El precio de catálogo es real: la criopreservación de todo el cuerpo en Tomorrow.bio 200 000 euros. Pero casi nadie paga esa cantidad de una sola vez. Se financia a través de un seguro de vida, lo que convierte esa elevada cifra en una modesta cuota mensual y la pone al alcance de las personas con ingresos normales. La idea de que es «solo para ricos» se analiza en profundidad en la falacia de «solo para ultra ricos»; en resumen, el obstáculo suele ser la prioridad y las creencias, no la asequibilidad.

«El dinero debería destinarse a otras áreas de la ciencia»

Desde una perspectiva a corto plazo, este argumento tiene cierto peso. Sin embargo, desde una perspectiva a más largo plazo, es menos sólido: los recursos son en su mayoría privados, y la investigación subyacente sobre la preservación y la medicina de tejidos fríos tiene repercusiones en el trasplante de órganos y la atención de urgencias, independientemente de que la reanimación llegue a ser una realidad o no. Un campo puede merecer la pena ser financiado solo por sus beneficios secundarios.

«Es perjudicial para el medio ambiente»

Esto se basa en un error de hecho: la creencia de que el almacenamiento funciona con electricidad. No es así. Los pacientes se conservan en recipientes Dewar con aislamiento al vacío que se mantienen fríos gracias al nitrógeno líquido, el cual no necesita energía para mantener su temperatura, sino solo un rellenado periódico. La huella energética es modesta y se reduce aún más con la producción de nitrógeno a partir de fuentes renovables.

«El futuro no se molestará en resucitarte»

Quizás. Pero consideremos dos grandes escenarios futuros. En un futuro mejor y más próspero, revivir a las personas que han solicitado ser revividas es barato, fascinante y, podría decirse, un deber moral; hay pocas razones por las que una sociedad así se negara a hacerlo. En un futuro colapsado o distópico, puede que la reanimación no se produzca, pero, en ese caso, la conservación simplemente continúa y la posibilidad permanece abierta, en lugar de quedar descartada. La objeción describe un retraso en el peor de los casos, no una refutación.

Las objeciones éticas

Las objeciones éticas —que altera el orden natural, que es egoísta, que no se podría adaptarse al futuro— son preocupaciones reales, pero en su mayoría resultan ser objeciones a la medicina que prolonga la vida en general, aplicadas únicamente a este caso. Las analizamos una por una en los artículos «¿Es ética la criónica? » y «¿Es egoísta la criónica?». La preocupación por la adaptación, en particular, tiende a pasar por alto que las personas revividas no serían abandonadas a su suerte en un siglo desconocido; la reintegración formaría parte del proyecto y es probable que tuvieran descendientes con un gran interés en ayudarles.

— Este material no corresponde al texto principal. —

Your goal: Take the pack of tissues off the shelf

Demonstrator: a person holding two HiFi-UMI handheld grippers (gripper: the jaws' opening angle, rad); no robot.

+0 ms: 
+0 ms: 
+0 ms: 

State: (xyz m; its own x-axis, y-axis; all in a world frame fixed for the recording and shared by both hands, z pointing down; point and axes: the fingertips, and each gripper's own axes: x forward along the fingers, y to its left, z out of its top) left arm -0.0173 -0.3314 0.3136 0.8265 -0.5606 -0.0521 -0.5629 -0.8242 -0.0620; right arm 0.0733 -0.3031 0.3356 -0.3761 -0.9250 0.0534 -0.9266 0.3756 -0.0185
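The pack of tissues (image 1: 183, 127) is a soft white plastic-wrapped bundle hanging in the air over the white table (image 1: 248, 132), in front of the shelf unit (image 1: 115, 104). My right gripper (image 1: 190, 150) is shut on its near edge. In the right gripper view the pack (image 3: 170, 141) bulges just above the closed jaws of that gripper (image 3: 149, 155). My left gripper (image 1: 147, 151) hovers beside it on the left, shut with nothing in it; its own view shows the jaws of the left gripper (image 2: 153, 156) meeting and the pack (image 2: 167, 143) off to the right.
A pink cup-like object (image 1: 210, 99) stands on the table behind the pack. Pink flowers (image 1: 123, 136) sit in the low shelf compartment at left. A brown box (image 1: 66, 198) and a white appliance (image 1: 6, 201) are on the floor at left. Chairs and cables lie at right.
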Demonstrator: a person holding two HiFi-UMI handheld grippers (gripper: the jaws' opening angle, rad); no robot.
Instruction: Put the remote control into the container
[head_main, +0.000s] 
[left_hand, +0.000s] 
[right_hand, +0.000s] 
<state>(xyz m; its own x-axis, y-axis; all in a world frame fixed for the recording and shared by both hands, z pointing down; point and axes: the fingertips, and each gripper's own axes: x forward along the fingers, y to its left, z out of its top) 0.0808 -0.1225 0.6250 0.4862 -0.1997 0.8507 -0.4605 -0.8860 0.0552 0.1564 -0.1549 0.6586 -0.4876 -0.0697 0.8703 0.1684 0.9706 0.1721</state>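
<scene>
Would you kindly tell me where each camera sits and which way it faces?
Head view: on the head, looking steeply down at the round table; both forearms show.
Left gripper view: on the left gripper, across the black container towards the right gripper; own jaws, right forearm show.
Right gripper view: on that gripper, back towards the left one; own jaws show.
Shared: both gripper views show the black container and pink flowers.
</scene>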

Ninguna de estas objeciones demuestra que la criónica sea un fracaso. El balance objetivo es mixto: unas cuantas advertencias serias sobre el método y la perdurabilidad de las instituciones, y muchos argumentos más débiles que se desvanecen cuando se exponen con precisión.

Esa es la clave de debatir con nosotros mismos. Una decisión que hayas sometido a prueba frente a sus críticos más acérrimos es una decisión que realmente puedes defender. Si, al final, la lógica sesgada de «una pequeña posibilidad frente a ninguna» sigue siendo válida, entonces las objeciones han cumplido su función y tú también.